By AGUSTINA BATTEZZATI December 13, 2023
Who said we needed the informational world we are submerged in, it is not clear, even less that art needs it. This not only concerns to a discursive invasion, but it also comes with an expansive and imperious, if not imperial, adventure of producing works with complex structures, long interconnections, sometimes hi-tech, with the requirement of a long explanation. To be clear, I am not against words, I simply think that it is imperative, more than ever, to think how to articulate them.

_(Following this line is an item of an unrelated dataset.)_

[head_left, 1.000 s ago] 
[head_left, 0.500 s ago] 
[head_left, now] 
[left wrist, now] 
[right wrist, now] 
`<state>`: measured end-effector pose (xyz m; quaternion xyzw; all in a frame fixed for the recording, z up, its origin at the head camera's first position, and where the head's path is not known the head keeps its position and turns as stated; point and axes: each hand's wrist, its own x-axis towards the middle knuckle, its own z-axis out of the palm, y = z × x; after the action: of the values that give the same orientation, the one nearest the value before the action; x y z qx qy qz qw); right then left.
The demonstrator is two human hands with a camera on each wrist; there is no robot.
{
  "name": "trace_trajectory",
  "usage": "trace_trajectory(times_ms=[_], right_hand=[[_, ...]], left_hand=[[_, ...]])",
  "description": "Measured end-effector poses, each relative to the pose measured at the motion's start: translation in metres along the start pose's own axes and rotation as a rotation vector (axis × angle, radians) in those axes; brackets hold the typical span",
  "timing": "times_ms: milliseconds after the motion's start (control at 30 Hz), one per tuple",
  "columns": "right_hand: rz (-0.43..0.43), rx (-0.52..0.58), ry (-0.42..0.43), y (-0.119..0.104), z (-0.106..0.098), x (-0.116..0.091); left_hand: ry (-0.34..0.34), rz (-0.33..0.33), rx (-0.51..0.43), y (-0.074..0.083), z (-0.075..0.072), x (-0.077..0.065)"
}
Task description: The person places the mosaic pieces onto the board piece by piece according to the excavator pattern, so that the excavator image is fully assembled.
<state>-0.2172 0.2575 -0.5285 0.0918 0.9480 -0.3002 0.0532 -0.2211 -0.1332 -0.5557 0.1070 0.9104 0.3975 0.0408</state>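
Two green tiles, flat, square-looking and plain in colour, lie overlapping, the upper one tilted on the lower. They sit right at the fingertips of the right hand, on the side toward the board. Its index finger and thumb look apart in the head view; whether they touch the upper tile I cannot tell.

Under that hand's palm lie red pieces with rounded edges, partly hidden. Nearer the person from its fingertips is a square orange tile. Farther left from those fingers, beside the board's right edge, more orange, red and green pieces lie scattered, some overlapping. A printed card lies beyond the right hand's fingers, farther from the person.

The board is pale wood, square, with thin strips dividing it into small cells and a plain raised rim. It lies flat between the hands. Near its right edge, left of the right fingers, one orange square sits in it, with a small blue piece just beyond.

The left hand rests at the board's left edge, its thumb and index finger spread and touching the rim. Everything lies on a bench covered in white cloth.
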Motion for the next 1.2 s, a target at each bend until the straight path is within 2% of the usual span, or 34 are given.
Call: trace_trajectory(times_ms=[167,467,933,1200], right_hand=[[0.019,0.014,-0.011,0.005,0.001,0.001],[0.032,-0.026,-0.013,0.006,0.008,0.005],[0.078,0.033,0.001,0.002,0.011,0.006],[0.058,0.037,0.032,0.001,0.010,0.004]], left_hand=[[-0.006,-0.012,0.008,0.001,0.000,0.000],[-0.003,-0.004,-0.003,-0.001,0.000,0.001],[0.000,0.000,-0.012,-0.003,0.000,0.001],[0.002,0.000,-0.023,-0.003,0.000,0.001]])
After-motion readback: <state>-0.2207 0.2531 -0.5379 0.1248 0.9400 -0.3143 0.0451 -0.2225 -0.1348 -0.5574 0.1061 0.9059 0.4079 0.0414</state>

Undoubtedly, Syd Krochmalny's works on display at Collectors Buy the Aura at The Opening Gallery play with words. I Meditate and I Speak the Language of the Stones, both from 2017, are two of the exhibited paintings that record in words slightly longer versions of their titles. I Speak the Language of the Stones when I walk in the Village of your Synapses is set against a mountainous background as if seen from above the sky. The landscape, sort of idyllic, may be a specific existing place, yet also any location, or even none at all. There is something about this openness of meaning that is formulated by the choice of the form of the word. We could call these phrases, verses, or, following the line of a certain influence of the oriental thought that runs through other exhibited works, inscriptions, seals that function with what we see. I Meditate on Many Things out of My Control is written also on a landscape, in this case a galactic kind. Here again, and perhaps even more, an untraceable topography contrasts with the density of the inscription. A usage of words, perhaps fair, that escapes from the current excessive verbiage and resonates as a visual form of thought and attention. Maybe, like the image you take with you after reading a book.
Not all words are written on landscapes. Shanzhai, 2016, features a section of the thousands terracotta soldiers that were created for the first emperor of China as funerary art more than 2000 years ago, and discovered only in 1974. This painting, which carries the inscription of its title, Shanzhai, recovers oriental notions about originality, authenticity, and thus, about time and renewal. With no need for discontinuity and for the unforeseen emergence of the new, the creative act in this line of thought is, in contrast, playful as subversive, it plays with variation and recombination. Fake, a praise. A not necessarily overcoming movement of time and action that resonates in the choice of the acrylic, oil and canvas paintings techniques, both simple and historical, reproduced by the works exhibited. Beyond the Value, 2017, follows this continuous although activating time, now drove by weight and agency of tangible things. This persistent and transformative movement drawn in this series even allows us to rethink the in process, already conventional in contemporary art, from a totally different perspective: not as a form of production that claims to disvalue the finished, but as a work that never ceases to be.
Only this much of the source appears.